A teoria é uma abstração, um ferramental utilizado para entender a realidade. São raríssimos os economistas que conseguem casar esse duplo conhecimento -o da teoria e o da prática. Menos ainda os que conseguem tirar lições dessa capacidade de apreender a realidade.
Uma das exceções é o economista Paulo Tenani, estrategista do UBS Wealth Management. Seu artigo "Risco Brasil e Portfólio Global" é um achado relevante para entender um dos enigmas da economia atual: por que o risco Brasil sempre sobe se, desde 1994, os "fundamentos" internos vem melhorando?
Há uma década, por meio do Plano Brady, o Brasil securitizou sua dívida, ou seja, transformou-a em títulos soberanos, emitidos e negociados no mercado.

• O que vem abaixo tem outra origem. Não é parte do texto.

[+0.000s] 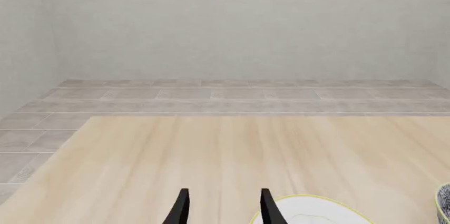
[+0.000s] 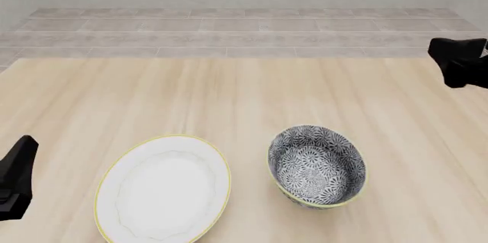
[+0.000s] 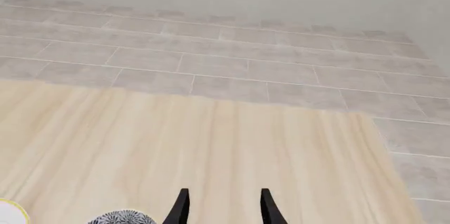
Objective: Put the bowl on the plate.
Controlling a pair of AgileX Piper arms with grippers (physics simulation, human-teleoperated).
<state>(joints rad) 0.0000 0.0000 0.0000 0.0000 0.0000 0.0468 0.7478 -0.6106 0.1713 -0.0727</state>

Com o livre fluxo de capitais, o preço dos ativos domésticos passou a ser dado por arbitragem, diretamente influenciada pelo tal risco Brasil -o diferencial entre as taxas de juros mundiais e as da dívida externa soberana.
Desde o início da série histórica, a taxa de risco Brasil variou de um mínimo de 3,5%, em setembro de 1997, a um máximo de 24%, em setembro de 2002, mantendo-se, em média, ao redor dos 8,1% -0,8 ponto percentual acima da média dos emergentes (7,3%). Pior, a taxa de risco Brasil levou, por arbitragem, ao aumento da dívida pública, e não o contrário.
Tenani vai buscar a explicação na Teoria de Portfólio. Por ela, o risco total de qualquer investimento divide-se em duas partes distintas: o risco não-sistêmico e o risco sistêmico.
Não-sistêmicos são os riscos inerentes ao investimento -no caso do Brasil, os tais "fundamentos" da economia. Sistêmicos, os riscos inerentes ao mercado como um todo.
Para combater riscos não-sistêmicos, a Teoria do Portfólio indica a diversificação de carteiras. Para combater os riscos sistêmicos, indica a diversificação em ativos contracíclicos (aqueles que vão bem quando a economia geral vai mal e vice-versa).
A correlação entre o risco do ativo e do mercado é dada pelo "coeficiente beta". Quanto maior (mais perto de um), significa que está mais colado no risco sistêmico e menos atraente é para o investidor -que passa, então, a exigir uma taxa de retorno maior.
Tenani montou um gráfico com o universo de 25 países emergentes que compõem o Embi Global. O Brasil está destacado no gráfico, com uma taxa de risco de 5,2% e um beta de 0,95. Pelo menos 35% das variações do risco Brasil podem ser explicadas por seu beta, diz ele.
Toda vez que a economia global vai mal, os fundos se desfazem de seus ativos cíclicos. E o Brasil, com seu coeficiente beta de 0,95, é o primeiro a dançar. É esse fenômeno que explica o aumento do risco Brasil, e não os fundamentos da economia.
"Essa conclusão sugere uma lição aos formuladores de política econômica do Brasil; pois os fundamentos domésticos devem ser aperfeiçoados simplesmente pelo bem do país, e não com um olho na diminuição da taxa de risco", conclui ele.